By deploying “big data” analytics and using a “bottom up” approach to the issue of data quality, errors and anomalies can be quickly and easily detected and prompt corrective action taken.
With the latest CEP technologies, these corrections, instead of being applied to the intermediate data stores, can then be easily rectified at source and the resultant quality data quickly propagated throughout the risk reporting infrastructure.
The bottom up approach to data quality is a very powerful tool. With complete in-memory access to the full data set, at its lowest level of granularity, every data item can be quickly reviewed in detail for correctness and integrity. Then ownership “up” the associated hierarchies can be quickly established and the root causes identified and resolved.
This contrasts with the more traditional top down approach which is very hit or miss at the best of times, suffering, as it does, from low level data issues being obscured by aggregations in the upper levels of the hierarchies.
5. Expand risk measures
Value at risk is no longer an adequate measure of risk. Nor is it capable of informing senior managers of the true nature of their market and credit risk exposures on their trading books. In order to provide full transparency and the level of detail required by the business, many different types of analyses are now required including: eVar, sVar, transient concentrations, extreme value, abnormal correlations, stress tests and a wide range of other tests and scenarios.

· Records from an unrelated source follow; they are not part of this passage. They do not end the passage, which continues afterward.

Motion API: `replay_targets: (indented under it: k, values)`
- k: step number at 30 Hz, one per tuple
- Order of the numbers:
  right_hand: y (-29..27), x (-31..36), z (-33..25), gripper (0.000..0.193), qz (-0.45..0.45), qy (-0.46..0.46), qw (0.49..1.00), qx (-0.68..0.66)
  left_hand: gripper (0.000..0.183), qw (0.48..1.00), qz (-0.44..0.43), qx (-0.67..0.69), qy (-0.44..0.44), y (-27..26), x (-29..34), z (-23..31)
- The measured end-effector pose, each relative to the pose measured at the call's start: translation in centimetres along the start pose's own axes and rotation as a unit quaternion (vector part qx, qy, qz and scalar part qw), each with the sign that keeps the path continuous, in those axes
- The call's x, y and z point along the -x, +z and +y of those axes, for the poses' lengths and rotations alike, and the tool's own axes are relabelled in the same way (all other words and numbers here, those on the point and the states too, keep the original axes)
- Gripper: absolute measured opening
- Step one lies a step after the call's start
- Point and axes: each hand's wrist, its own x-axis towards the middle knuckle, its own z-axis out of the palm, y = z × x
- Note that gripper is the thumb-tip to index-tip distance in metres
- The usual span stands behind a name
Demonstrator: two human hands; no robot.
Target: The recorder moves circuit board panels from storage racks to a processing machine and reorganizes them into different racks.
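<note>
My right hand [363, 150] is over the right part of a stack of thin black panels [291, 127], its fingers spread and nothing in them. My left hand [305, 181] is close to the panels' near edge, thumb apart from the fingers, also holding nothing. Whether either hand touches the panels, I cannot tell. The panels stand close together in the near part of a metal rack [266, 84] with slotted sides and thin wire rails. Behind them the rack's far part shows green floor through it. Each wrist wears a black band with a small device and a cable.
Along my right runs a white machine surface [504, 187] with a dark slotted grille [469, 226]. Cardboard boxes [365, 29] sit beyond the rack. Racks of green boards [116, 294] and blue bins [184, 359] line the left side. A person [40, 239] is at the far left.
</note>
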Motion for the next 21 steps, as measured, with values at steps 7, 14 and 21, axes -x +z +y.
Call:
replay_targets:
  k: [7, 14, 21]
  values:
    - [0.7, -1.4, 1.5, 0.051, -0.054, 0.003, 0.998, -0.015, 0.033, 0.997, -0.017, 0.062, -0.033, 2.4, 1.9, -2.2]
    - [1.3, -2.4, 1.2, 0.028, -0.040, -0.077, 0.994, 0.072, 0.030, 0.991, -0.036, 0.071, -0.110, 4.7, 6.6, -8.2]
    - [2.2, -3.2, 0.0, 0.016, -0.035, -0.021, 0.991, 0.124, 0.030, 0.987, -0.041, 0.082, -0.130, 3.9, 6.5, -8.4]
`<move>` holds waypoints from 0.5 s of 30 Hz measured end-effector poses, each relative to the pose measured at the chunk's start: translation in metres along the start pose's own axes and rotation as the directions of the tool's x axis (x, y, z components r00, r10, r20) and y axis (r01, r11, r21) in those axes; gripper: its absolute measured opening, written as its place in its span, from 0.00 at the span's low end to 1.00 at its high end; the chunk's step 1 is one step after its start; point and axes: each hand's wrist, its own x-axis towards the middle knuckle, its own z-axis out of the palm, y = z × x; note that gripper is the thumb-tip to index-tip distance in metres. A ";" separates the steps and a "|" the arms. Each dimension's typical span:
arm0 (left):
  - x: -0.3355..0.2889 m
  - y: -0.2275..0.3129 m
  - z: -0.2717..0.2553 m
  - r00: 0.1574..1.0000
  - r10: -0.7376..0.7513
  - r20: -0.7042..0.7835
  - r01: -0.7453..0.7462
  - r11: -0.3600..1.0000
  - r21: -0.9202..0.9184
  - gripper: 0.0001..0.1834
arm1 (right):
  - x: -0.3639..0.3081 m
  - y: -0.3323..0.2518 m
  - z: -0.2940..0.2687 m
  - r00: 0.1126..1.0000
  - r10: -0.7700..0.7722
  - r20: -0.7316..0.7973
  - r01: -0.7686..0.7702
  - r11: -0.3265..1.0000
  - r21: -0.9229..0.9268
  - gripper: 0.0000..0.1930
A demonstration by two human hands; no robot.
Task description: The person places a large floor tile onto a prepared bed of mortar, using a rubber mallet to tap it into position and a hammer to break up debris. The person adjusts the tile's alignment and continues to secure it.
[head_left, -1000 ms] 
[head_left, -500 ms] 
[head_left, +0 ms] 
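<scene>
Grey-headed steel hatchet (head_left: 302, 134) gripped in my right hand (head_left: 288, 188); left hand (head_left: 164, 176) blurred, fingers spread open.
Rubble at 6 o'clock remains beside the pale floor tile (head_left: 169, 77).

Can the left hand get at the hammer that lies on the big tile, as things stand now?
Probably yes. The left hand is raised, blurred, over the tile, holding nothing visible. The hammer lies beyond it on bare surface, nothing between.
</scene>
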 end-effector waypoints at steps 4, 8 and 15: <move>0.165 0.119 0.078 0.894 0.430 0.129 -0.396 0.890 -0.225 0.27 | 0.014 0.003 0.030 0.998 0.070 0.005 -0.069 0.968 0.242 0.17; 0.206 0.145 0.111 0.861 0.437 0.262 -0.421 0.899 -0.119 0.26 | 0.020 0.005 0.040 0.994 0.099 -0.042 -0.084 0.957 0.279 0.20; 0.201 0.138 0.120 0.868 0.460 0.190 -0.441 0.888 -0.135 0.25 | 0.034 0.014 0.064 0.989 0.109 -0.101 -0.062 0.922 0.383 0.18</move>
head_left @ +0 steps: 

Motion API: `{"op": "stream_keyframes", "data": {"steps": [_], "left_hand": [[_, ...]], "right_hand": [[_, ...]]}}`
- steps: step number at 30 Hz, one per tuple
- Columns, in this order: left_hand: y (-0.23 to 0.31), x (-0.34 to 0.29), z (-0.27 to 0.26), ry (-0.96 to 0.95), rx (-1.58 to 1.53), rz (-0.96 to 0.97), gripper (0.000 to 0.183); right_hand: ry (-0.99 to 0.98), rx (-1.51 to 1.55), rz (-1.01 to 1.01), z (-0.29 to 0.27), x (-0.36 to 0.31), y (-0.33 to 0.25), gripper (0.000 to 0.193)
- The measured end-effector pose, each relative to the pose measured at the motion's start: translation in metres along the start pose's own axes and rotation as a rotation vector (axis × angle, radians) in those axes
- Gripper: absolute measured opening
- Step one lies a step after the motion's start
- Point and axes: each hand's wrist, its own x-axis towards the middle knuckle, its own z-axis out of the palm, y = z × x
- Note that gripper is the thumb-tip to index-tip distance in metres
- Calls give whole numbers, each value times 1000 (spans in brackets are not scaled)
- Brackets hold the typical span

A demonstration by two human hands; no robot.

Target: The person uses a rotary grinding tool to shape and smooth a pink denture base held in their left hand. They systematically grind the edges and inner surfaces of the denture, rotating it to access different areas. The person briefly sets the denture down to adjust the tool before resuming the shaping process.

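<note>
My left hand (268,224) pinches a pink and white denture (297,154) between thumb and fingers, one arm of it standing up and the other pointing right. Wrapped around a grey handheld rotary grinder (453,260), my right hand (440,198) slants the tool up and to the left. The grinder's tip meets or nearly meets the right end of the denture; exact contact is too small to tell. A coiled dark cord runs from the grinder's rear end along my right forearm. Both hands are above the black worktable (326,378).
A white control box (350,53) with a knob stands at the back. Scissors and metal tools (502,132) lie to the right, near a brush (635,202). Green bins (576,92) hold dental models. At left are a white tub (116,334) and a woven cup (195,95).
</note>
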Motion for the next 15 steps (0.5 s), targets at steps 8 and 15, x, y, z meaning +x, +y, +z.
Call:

The system needs to be able to do ad-hoc analysis on the base level data which consists of many billions of rows and many trillions of data points. In order to be effective, this needs to be done in seconds and it needs to be flexible enough to cater for a wide range of hierarchical structures and combinations.
This data also needs to be analyzed quickly and flexibly to enable the business to be better informed about “known” and “suspected” areas of concentration, exposure and risk.
6. Improve self-service reporting
In order for the risk managers to be more effective at their job of analysing and reporting on market and credit risk, they need a system that allows them to quickly and easily report on the risk data at the level and in the way that best fits the rapidly evolving needs of the business. Risk managers need to be able to slice and dice the risk data in numerous new and interesting ways to be able to highlight areas of interest and/or concern in the risk figures.
Traditionally any new reports would require the services of a skilled business analyst who would typically have to access and manipulate the source data from the variety of source systems in a suitable way, to provide the risk manager with the required report. The long, time-consuming process could take many weeks to complete.
With the new SAS Visual Analytics module, risk managers can create and manipulate reports on a self-service basis in a matter of minutes and publish the results to their colleagues, the front office and senior management via a number of channels including on-screen and hard copy reports and the latest multi-media devices such as the iPad.
Combining these six tips will help the bank reduce its operational costs, focus on more profitable trading operations, reduce its RWA and thereby achieve a better return on capital deployed in its trading operations.